La narrativa gotica di Radcliffe avrebbe dato origine a una nuova generazione di autrici, tra le quali figuravano nomi noti, Jane Austen, che a lei si ispirò per scrivere L’abbazia di Northanger, una certa Mary Shelley, la creatrice di Frankenstein e, non da ultimo, Charlotte Brontë con il suo Jane Eyre (ma si avverte l’influenza della Radcliffe anche nel forse meno noto Villette). Le eroine femminili coniate da Ann Radcliffe, che affrontavano intrepide tutto ciò che accadeva loro, avrebbero creato un punto di rottura con la narrativa inglese sino a quel momento dominata da eroi maschili, di stampo byroniano.
Sia chiaro, non erano solo le donne e le scrittrici ad amare Radcliffe, divenne un’autrice di culto, celebrata anche da grandi autori del tempo, tra i quali W.M. Thackeray, Walter Scott e il poeta John Keats.
Keats, in particolare, arrivò a pronunciare una frase scherzosa divenuta iconica:
Tutti dobbiamo qualcosa a mamma Ann Radcliffe.
Dobbiamo, insomma, concepire il fenomeno Radcliffe non solo da un punto di vista letterario, ma come caso di moda e di costume: i suoi libri alimentarono lo spirito di un’epoca, con un risultato non meno innovatore di quello scaturito oggi da certi format tv o saghe destinate a cambiare, rivoluzionandolo, l’immaginario delle persone. Nel mondo della narrativa c’è sicuramente un prima e un dopo Radcliffe.

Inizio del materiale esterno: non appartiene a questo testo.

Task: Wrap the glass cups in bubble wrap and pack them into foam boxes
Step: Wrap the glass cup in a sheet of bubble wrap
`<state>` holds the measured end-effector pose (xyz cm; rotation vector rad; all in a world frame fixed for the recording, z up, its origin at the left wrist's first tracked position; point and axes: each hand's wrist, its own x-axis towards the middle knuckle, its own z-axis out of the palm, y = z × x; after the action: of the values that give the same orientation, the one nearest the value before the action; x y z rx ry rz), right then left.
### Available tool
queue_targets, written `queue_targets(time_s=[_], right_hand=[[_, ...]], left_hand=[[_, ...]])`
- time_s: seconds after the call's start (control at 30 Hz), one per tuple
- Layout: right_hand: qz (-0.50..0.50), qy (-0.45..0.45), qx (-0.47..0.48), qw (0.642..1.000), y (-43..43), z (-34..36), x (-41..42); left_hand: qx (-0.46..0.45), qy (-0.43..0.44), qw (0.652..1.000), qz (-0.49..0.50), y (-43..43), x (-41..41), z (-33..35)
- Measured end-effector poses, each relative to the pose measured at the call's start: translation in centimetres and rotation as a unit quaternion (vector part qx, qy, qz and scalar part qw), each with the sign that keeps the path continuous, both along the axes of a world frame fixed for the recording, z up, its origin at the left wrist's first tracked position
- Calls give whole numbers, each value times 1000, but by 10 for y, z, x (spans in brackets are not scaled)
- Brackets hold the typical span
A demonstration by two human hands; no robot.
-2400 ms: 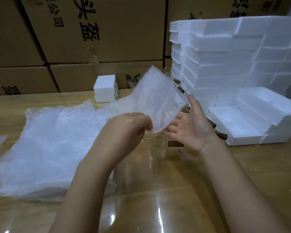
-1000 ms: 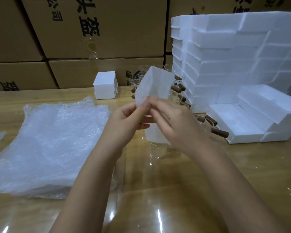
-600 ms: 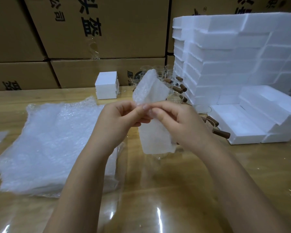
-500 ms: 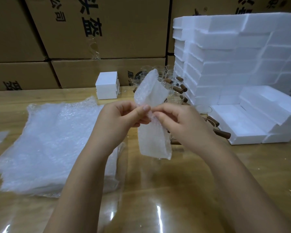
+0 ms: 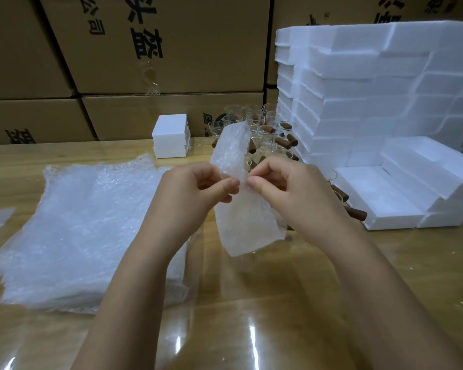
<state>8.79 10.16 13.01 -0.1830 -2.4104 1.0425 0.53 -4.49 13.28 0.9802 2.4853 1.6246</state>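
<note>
Bubble wrap sheet [image 5: 245,222] lifted off pile [image 5: 78,222], now hanging narrow in mid-air. Left hand [image 5: 195,190] and right hand [image 5: 292,193] both pinch its edge, likely opening it. Glass cups [image 5: 254,124] unwrapped behind, beside foam boxes [image 5: 372,198].

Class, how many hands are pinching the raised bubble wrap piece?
2. The left hand pinches the bubble wrap piece from the left, the right hand from the right. No other hand shows.
</note>
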Motion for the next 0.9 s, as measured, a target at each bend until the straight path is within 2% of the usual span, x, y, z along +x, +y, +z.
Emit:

Se dovessimo paragonarla a un’autrice contemporanea sarebbe J.K. Rowling, nel tardo settecento Ann ebbe lo stesso impatto dirompente della creatrice di Harry Potter. I suoi libri non assomigliavano a nient’altro che fosse stato scritto sino ad allora. Ann Radcliffe era Ann Radcliffe, non era uguale a nessun’altra.
Chi era Ann Radcliffe
La biografia più efficace della vita di Ann Radcliffe la troviamo racchiusa, paradossalmente, nel suo necrologio. Fu pubblicato nel febbraio 1823 dal The Edinburgh Review e recitava così:
Non appariva mai in pubblico, né si mescolava nella società, ma si teneva defilata, come il soave usignolo che canta le sue note solitarie, celato e non visto.
Era la “scrittrice del mistero”, ma un mistero era anche la sua vita. Sul suo conto si riescono a reperire talmente poche informazioni che pure i suoi biografi furono scoraggiati (la più ardita fu la poetessa Christina Rossetti) dallo scrivere o rendere testimonianza della sua vita. A lungo di Ann Radcliffe parlarono solo i suoi romanzi: quelli autentici e anche non autentici, poiché a un certo punto il suo nome divenne una garanzia per gli editori e non si contano le opere “false” che ne copiavano lo stile fregiandosi della sua firma in copertina.
Cosa sappiamo dunque sul conto di Ann Radcliffe? Negli anni, per fortuna, alcune informazioni più certe sono state reperite dagli studiosi, le maggiori le dobbiamo al marito, il giornalista William Radcliffe, che dopo la morte di Ann ne curò le opere scrivendone prefazioni accurate.
Sappiamo che nacque a Londra, il 9 luglio 1764, figlia del merciaio William Ward che era consulente della casa di porcellane Wedgwood. Quando Ann aveva appena otto anni la famiglia si trasferì a Bath, località termale inglese, dove trascorse la giovinezza. Iniziò a scrivere racconti, già da bambina, per divertimento, incoraggiata dalla madre, Anne Oates, che era un’avida lettrice.
Il suo primo romanzo, I castelli di Athlin e Dunbayne, fu pubblicato in forma anonima nel 1789 e non ottenne un grande riscontro di pubblico. Il libro, soprattutto, non fu capito: come romanzo storico venne giudicato anacronistico, mentre dal punto di vista della narrazione i lettori furono turbati dagli avvenimenti soprannaturali inseriti dalla scrittrice.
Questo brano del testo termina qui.